Un gouvernement fondamentaliste en économie avec un discours disproportionné et unique au monde, médiéval en culture, détruisant tous les droits d’une société moderne, de la diversité sexuelle à la politique de genre et qui ont été conquis avec tant de lutte, totalitaire qu’au nom de la liberté des puissants, détruisant les libertés du peuple, cipayes lâches qui sont puissants avec les faibles et faibles avec les puissants, alignés à genoux avec les États-Unis, l’Angleterre et Israël, l’Argentine parcourt un chemin de douleur extrême dans les ténèbres les plus profondes.
Les ténèbres ne dureront pas éternellement.

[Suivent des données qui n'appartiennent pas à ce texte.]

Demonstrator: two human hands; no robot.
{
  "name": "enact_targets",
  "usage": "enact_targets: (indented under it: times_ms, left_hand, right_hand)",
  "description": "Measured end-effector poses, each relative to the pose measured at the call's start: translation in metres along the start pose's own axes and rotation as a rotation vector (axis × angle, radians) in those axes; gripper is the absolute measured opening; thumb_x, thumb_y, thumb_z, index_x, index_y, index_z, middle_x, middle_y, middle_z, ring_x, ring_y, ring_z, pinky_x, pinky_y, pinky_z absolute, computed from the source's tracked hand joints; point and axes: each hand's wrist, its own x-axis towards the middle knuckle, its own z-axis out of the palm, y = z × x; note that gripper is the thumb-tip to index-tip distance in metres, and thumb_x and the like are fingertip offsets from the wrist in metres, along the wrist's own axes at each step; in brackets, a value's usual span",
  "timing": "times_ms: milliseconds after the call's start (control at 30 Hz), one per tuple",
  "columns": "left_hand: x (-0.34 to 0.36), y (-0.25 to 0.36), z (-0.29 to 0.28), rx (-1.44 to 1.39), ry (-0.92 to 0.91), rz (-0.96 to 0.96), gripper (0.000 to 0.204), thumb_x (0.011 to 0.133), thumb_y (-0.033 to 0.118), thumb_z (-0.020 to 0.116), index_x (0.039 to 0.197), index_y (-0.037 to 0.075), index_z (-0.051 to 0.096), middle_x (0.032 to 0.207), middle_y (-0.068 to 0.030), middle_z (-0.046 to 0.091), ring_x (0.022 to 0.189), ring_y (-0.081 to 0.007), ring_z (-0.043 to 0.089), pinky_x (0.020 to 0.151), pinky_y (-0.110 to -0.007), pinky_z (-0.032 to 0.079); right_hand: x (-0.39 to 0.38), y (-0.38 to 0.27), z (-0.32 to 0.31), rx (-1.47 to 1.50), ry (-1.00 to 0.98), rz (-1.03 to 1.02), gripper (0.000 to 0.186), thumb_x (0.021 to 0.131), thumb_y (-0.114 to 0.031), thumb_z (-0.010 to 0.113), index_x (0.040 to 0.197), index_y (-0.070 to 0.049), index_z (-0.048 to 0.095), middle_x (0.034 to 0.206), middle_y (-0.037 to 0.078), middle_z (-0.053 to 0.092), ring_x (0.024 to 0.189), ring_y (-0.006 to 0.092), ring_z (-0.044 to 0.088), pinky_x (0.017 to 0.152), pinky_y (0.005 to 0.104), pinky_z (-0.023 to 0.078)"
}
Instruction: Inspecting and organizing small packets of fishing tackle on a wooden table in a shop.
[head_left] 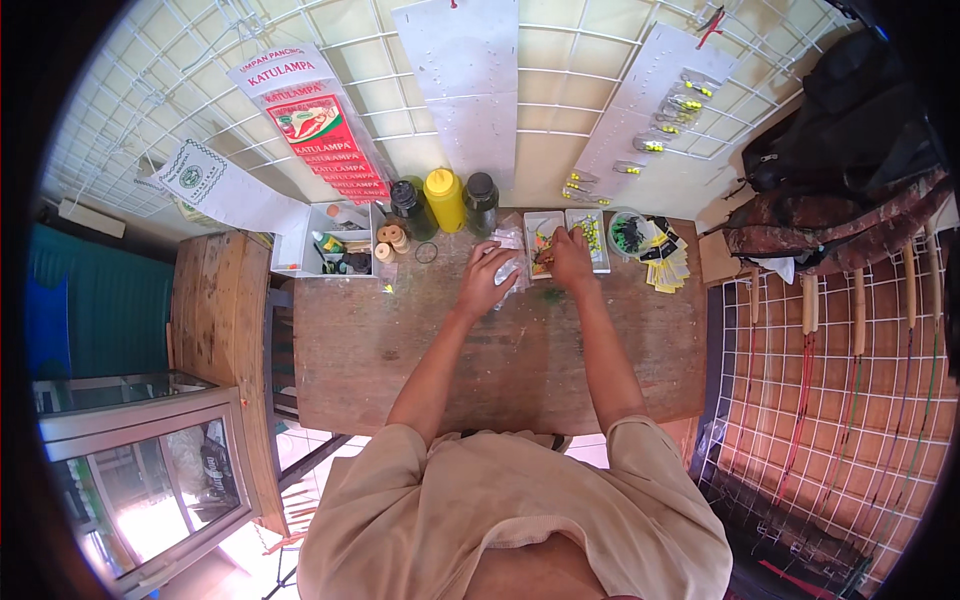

Par un jour radieux de justice, un président déséquilibré et sa cour de vassaux brutaux seront jugés aux côtés de leurs instigateurs. L’histoire n’a pas d’échéance et est imprévisible, mais la destruction qu’ils opèrent et la douleur incommensurable qu’ils produisent et dont ils profitent avec une satisfaction sadique, prendront fin. C’est alors que les jeunes Argentins se demanderont comment ce qui se passe est arrivé. Ce qui s’est passé à cette époque, où l’horizon restait invisible, où une nuée de sauterelles dévastait et détruisait le pays, où la cruauté était élevée au rang de vertu, où l’abandon et la perte des droits étaient annoncés comme une « modernisation » et où les autoproclamés « Argentins de biens », ont cru pendant un certain temps que le mot changement, évoqué par les libertariens, était la clé pour ouvrir l’avenir alors que c’était exactement le contraire qui était vrai. Cette époque, on se souviendra d’elle comme de celle des « Ténèbres les plus profondes ».
Hugo Presman* pour La Tecl@Eñe
La Tecl@ Eñe. Buenos Aires, le 2 septembre 2024.
Traduit de l’espagnol pour El Correo de la Diáspora par : Estelle et Carlos Debiasi
El Correo de la Diaspora. Paris, le 13 octobre 2024.
[1] Martinez de Hoz ex Ministre de l’économie entre 1976 et 1981, pendant la dictature civilo-militaire appelée « Processus de réorganisation nationale », présidée par Jorge Rafael Videla.